Лизи смотрела в чёрную дыру в стволе пистолета и чувствовала, как слабеют ноги. В руке он держал не игрушку калибра 0,22 дюйма, а настоящую «пушку», большой автоматический (она решила, что автоматический) пистолет, пули которого оставляли за собой огромные дыры. Лизи присела на край стола. Если бы стола в том месте не оказалось, плюхнулась бы задом на пол. На мгновение решила, что вот-вот надует в штаны, но в последний момент сумела удержать мочу в положенном месте.

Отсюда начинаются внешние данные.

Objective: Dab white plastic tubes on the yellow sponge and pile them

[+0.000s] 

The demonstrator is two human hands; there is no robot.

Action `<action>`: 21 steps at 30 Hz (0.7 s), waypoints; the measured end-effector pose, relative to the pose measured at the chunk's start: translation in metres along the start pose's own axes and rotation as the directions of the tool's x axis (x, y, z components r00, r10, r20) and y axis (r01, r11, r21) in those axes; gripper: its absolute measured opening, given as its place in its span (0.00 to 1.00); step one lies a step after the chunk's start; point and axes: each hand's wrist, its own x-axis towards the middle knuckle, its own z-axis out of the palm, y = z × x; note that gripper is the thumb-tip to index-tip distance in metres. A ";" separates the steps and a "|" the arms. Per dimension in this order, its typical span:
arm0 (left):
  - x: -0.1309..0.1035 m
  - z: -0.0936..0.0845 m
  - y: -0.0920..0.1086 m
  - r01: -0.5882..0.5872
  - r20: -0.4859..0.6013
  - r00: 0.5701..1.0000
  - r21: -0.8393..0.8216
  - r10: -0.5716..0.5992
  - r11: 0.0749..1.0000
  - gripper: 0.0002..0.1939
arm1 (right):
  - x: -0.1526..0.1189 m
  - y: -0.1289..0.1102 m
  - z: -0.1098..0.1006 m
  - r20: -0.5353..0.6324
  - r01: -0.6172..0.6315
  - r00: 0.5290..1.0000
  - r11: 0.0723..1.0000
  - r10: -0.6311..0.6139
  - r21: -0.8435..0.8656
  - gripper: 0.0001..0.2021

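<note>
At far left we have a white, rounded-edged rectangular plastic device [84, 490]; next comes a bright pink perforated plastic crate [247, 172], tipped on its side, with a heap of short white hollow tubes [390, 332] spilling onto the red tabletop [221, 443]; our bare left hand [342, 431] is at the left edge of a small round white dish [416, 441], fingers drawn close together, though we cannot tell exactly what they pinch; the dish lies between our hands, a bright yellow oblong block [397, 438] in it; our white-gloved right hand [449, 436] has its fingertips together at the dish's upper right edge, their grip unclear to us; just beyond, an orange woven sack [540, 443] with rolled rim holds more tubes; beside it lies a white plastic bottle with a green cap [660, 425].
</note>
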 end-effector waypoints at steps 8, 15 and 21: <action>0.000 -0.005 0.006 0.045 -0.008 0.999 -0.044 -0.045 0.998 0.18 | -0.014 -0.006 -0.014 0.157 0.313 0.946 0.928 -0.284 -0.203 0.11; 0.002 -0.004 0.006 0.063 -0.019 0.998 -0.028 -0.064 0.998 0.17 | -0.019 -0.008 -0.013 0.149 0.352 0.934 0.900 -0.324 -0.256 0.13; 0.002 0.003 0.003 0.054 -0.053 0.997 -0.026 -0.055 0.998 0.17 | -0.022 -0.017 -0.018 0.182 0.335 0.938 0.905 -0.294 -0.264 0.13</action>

По крайней мере на какое-то время.

– Берите что хотите, – прошептала она сквозь не желавшие шевелиться, будто накачанные новокаином губы. – Берите всё.

– Пойдёмте наверх, миссас, – ответил он. – Мы поговорим наверху.

Одна мысль о том, что она окажется в кабинете Скотта наедине с этим человеком, наполнили её ужасом и отвращением.

– Нет. Берите бумаги и уходите. Оставьте меня одну;

Он терпеливо смотрел на неё. По первому взгляду он выглядел лет на тридцать пять. Потом она увидела веера морщинок в уголках глаз и рта и решила, что он на пять лет старше, как минимум на пять.

– Наверх, миссас, если вы не хотите начать наше общение с дырки в стопе. Это болезненный способ ведения деловых переговоров. В стопе множество костей и сухожилий.

– Ты не… ты не решишься… шум… – С каждым словом собственный голос всё удалялся от неё. Словно голос находился в поезде, и поезд отходил от станции; её голос высовывался из окна; нежно с ней прощаясь. Бай-бай, маленькая Лизи, голос должен покинуть тебя, скоро ты станешь немой.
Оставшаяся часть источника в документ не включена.